— THE DATA —

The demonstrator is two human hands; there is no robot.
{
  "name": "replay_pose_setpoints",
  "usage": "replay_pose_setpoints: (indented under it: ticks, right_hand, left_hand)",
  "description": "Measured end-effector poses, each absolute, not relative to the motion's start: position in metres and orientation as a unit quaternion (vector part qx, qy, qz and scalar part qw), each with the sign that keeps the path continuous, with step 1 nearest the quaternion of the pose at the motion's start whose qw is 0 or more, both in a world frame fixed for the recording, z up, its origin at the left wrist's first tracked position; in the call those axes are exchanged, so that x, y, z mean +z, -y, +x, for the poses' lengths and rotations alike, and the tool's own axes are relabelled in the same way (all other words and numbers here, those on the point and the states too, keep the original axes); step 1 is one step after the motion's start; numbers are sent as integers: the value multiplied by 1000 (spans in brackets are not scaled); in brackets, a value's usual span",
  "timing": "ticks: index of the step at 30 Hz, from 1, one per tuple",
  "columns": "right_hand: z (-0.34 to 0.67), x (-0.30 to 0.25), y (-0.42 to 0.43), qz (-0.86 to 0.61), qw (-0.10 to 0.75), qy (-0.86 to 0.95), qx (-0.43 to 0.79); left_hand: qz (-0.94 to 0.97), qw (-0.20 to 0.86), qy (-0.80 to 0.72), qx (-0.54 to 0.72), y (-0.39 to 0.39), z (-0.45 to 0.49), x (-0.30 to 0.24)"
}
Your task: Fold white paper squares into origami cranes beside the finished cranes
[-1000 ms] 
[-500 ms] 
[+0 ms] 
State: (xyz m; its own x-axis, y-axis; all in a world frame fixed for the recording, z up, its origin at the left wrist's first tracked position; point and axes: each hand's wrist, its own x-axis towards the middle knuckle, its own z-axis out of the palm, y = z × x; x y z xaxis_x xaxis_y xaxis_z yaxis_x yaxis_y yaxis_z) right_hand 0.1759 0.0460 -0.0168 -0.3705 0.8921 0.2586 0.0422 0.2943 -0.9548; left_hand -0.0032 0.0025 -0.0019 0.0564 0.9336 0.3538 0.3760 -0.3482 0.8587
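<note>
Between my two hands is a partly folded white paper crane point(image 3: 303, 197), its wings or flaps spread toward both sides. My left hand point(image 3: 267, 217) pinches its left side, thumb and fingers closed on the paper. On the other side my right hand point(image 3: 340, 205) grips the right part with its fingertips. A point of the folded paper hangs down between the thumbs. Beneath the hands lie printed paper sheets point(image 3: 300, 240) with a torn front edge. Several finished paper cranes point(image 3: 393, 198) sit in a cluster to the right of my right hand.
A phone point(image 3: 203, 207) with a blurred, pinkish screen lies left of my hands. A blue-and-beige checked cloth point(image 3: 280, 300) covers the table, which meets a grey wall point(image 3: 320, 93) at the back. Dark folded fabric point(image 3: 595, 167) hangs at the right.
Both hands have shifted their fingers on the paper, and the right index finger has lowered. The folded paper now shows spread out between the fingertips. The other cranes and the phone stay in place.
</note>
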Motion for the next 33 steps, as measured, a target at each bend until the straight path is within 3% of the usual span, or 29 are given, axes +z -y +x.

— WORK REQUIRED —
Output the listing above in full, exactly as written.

— OUTPUT FOR THIS EXERCISE —
The demonstrator is two human hands; there is no robot.
{
  "name": "replay_pose_setpoints",
  "usage": "replay_pose_setpoints: (indented under it: ticks, right_hand, left_hand)",
  "description": "Measured end-effector poses, each absolute, not relative to the motion's start: position in metres and orientation as a unit quaternion (vector part qx, qy, qz and scalar part qw), each with the sign that keeps the path continuous, with step 1 nearest the quaternion of the pose at the motion's start whose qw is 0 or more, both in a world frame fixed for the recording, z up, its origin at the left wrist's first tracked position; in the call those axes are exchanged, so that x, y, z mean +z, -y, +x, for the poses' lengths and rotations alike, and the tool's own axes are relabelled in the same way (all other words and numbers here, those on the point and the states too, keep the original axes); step 1 is one step after the motion's start; numbers are sent as integers: the value multiplied by 1000 (spans in brackets are not scaled); in brackets, a value's usual span",
  "timing": "ticks: index of the step at 30 Hz, from 1, one per tuple",
  "columns": "right_hand: z (-0.34 to 0.67), x (-0.30 to 0.25), y (-0.42 to 0.43), qz (-0.86 to 0.61), qw (-0.10 to 0.75), qy (-0.86 to 0.95), qx (-0.43 to 0.79); left_hand: qz (-0.94 to 0.97), qw (-0.20 to 0.86), qy (-0.80 to 0.72), qx (-0.54 to 0.72), y (-0.39 to 0.39), z (-0.45 to 0.49), x (-0.30 to 0.24)"
}
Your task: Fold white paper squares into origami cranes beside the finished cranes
[-1000 ms] 
[-500 ms] 
[+0 ms] 
State: (xyz m; its own x-axis, y-axis; all in a world frame fixed for the recording, z up, its origin at the left wrist's first tracked position; point and axes: each hand's wrist, its own x-axis towards the middle knuckle, its own z-axis out of the palm, y = z × x; x y z xaxis_x xaxis_y xaxis_z yaxis_x yaxis_y yaxis_z) right_hand 0.1759 0.0460 -0.0168 -0.3705 0.8921 0.2586 0.0422 0.2943 -0.9548; left_hand -0.0032 0.0025 -0.0019 0.0564 0.9336 0.3538 0.3760 -0.3482 0.8587
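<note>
Between my two hands is a partly folded white paper crane point(image 3: 303, 197), its wings or flaps spread toward both sides. My left hand point(image 3: 267, 217) pinches its left side, thumb and fingers closed on the paper. On the other side my right hand point(image 3: 340, 205) grips the right part with its fingertips. A point of the folded paper hangs down between the thumbs. Beneath the hands lie printed paper sheets point(image 3: 300, 240) with a torn front edge. Several finished paper cranes point(image 3: 393, 198) sit in a cluster to the right of my right hand.
A phone point(image 3: 203, 207) with a blurred, pinkish screen lies left of my hands. A blue-and-beige checked cloth point(image 3: 280, 300) covers the table, which meets a grey wall point(image 3: 320, 93) at the back. Dark folded fabric point(image 3: 595, 167) hangs at the right.
Both hands have shifted their fingers on the paper, and the right index finger has lowered. The folded paper now shows spread out between the fingertips. The other cranes and the phone stay in place.
</note>
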Motion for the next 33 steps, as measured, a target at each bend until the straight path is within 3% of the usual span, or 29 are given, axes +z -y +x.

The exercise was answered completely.